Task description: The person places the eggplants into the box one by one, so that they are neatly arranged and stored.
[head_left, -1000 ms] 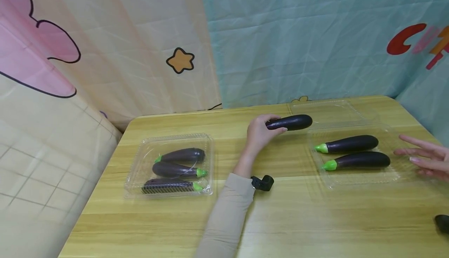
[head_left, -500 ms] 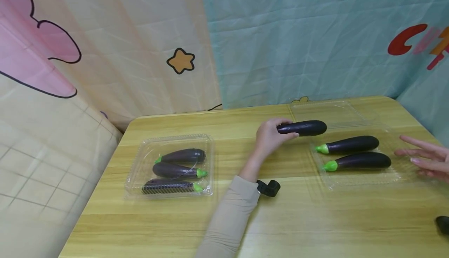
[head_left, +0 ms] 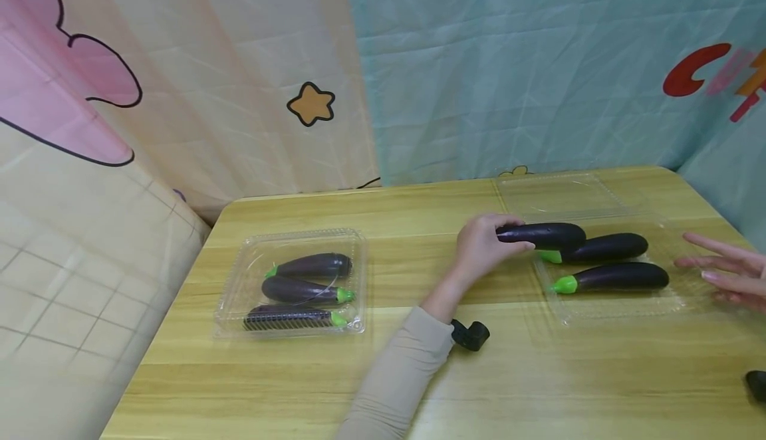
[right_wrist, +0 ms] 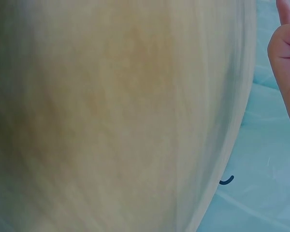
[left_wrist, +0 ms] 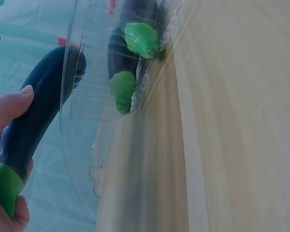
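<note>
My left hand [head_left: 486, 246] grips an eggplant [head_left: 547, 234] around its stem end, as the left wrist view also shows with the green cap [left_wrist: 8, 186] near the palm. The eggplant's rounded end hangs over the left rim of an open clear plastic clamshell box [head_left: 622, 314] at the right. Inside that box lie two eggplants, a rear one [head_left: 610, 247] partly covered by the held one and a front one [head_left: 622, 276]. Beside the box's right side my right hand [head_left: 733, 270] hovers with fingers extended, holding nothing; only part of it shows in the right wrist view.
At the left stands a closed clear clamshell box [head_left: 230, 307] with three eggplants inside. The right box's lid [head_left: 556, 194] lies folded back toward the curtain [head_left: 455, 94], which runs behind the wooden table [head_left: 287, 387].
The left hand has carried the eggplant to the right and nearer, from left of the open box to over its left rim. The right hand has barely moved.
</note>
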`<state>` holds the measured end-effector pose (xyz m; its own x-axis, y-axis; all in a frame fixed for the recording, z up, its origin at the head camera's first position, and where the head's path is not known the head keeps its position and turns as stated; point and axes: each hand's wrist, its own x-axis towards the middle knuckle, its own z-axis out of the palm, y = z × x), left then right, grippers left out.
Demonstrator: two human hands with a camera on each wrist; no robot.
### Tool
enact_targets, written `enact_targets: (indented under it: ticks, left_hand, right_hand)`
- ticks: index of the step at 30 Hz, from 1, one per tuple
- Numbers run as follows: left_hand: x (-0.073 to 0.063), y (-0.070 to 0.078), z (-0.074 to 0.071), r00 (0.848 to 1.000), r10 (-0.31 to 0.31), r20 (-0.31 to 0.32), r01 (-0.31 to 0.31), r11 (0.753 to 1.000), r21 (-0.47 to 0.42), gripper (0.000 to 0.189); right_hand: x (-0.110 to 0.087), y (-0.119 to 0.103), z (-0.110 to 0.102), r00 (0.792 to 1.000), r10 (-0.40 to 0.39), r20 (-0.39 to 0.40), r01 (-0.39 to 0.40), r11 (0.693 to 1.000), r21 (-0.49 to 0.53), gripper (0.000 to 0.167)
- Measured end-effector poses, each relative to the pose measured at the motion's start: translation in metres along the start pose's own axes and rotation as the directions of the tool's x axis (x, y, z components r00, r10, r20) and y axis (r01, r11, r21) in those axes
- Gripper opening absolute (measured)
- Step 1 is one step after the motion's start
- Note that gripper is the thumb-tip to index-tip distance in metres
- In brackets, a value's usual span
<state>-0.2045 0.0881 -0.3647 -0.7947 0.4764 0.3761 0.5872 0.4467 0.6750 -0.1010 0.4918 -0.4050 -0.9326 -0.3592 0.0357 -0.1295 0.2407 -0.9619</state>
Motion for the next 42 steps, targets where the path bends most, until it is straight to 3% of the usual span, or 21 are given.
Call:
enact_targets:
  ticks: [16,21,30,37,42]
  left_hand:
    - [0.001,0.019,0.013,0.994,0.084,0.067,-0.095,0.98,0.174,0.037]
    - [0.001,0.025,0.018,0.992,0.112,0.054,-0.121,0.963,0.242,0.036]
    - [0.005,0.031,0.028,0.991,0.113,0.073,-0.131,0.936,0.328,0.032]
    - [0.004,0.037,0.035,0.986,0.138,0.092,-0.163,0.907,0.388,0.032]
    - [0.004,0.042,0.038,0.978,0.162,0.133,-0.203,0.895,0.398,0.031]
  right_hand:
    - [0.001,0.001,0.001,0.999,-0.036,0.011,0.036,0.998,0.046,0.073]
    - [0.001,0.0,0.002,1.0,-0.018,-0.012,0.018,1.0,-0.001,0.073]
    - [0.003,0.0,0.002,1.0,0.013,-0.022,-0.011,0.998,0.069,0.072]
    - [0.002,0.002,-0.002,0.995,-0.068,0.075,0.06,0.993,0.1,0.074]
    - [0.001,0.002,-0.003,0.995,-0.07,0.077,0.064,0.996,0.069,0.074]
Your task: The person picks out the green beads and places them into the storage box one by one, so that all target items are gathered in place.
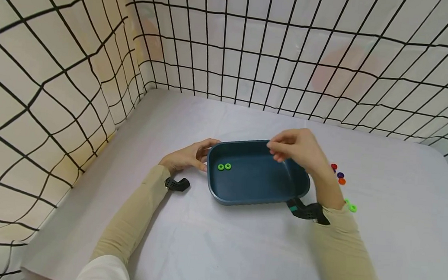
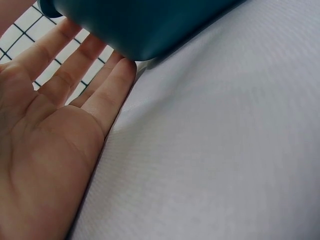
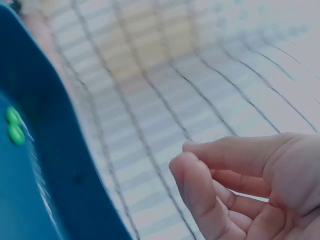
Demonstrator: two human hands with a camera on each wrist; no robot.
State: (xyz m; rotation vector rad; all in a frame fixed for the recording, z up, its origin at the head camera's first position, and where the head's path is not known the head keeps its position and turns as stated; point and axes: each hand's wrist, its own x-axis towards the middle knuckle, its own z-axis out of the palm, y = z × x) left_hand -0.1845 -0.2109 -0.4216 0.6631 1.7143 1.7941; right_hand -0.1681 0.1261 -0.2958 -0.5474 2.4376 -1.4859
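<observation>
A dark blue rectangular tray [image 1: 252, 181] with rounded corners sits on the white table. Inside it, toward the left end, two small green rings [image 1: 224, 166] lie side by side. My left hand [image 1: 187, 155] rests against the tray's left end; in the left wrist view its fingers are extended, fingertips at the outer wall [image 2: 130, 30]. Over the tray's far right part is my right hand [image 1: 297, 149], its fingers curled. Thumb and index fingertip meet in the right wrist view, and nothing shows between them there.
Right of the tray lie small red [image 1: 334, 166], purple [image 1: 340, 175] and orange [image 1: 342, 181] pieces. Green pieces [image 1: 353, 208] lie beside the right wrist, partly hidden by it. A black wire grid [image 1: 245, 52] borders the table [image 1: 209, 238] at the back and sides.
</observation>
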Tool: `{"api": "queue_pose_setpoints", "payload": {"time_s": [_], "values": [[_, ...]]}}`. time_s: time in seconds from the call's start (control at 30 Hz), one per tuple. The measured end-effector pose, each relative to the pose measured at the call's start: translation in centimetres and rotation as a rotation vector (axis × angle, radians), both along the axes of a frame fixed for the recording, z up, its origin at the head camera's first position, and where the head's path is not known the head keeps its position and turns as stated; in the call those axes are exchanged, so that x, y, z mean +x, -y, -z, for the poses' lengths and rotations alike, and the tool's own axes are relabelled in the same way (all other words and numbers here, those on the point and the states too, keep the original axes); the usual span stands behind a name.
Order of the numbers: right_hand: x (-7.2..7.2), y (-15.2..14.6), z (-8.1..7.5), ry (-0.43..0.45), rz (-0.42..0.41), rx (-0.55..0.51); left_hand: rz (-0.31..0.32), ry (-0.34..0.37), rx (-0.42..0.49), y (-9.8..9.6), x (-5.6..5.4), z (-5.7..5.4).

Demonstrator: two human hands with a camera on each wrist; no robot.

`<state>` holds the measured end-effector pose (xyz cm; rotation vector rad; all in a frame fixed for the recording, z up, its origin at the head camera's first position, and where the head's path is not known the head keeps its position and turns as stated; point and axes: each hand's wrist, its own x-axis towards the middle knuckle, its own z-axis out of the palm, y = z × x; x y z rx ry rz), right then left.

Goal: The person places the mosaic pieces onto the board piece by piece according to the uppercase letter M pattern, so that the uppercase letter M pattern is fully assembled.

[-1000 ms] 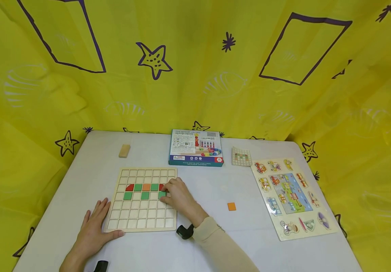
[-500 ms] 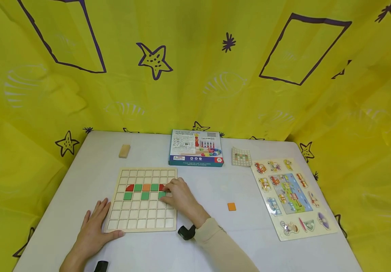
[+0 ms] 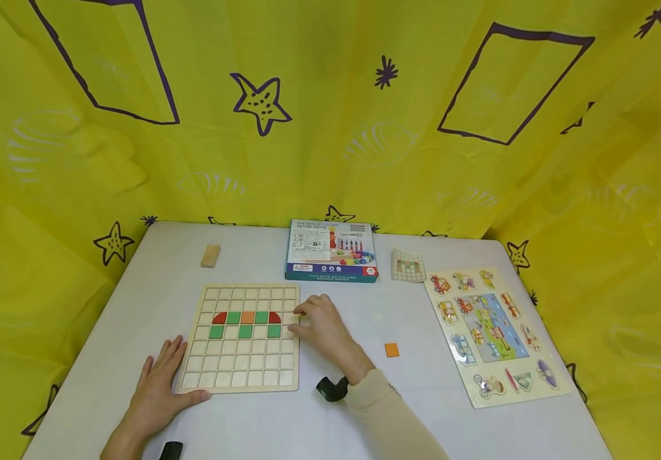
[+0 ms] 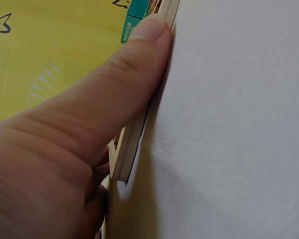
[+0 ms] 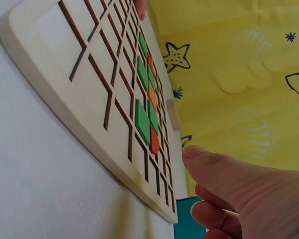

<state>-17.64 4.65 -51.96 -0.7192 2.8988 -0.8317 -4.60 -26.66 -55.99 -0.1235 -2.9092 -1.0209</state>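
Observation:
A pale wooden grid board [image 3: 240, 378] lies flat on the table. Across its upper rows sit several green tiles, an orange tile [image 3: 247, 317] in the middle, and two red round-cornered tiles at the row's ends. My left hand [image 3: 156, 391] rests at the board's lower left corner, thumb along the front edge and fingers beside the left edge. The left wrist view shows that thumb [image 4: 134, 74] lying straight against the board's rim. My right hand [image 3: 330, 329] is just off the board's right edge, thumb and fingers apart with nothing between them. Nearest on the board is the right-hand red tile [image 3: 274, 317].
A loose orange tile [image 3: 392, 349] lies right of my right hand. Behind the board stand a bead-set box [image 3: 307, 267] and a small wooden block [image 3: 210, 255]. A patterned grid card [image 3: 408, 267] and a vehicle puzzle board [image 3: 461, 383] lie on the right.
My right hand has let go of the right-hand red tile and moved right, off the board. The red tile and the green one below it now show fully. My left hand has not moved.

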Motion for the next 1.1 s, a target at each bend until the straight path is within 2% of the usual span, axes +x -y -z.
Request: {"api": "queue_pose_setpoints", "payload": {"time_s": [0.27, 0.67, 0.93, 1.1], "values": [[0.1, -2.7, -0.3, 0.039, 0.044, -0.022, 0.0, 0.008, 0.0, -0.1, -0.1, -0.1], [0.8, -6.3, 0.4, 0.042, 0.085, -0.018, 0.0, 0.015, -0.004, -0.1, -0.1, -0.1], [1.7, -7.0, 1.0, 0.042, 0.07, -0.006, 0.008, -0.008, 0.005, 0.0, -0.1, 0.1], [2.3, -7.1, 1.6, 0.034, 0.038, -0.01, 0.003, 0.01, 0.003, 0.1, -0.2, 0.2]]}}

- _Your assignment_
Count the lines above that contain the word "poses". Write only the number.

- _Task result_
2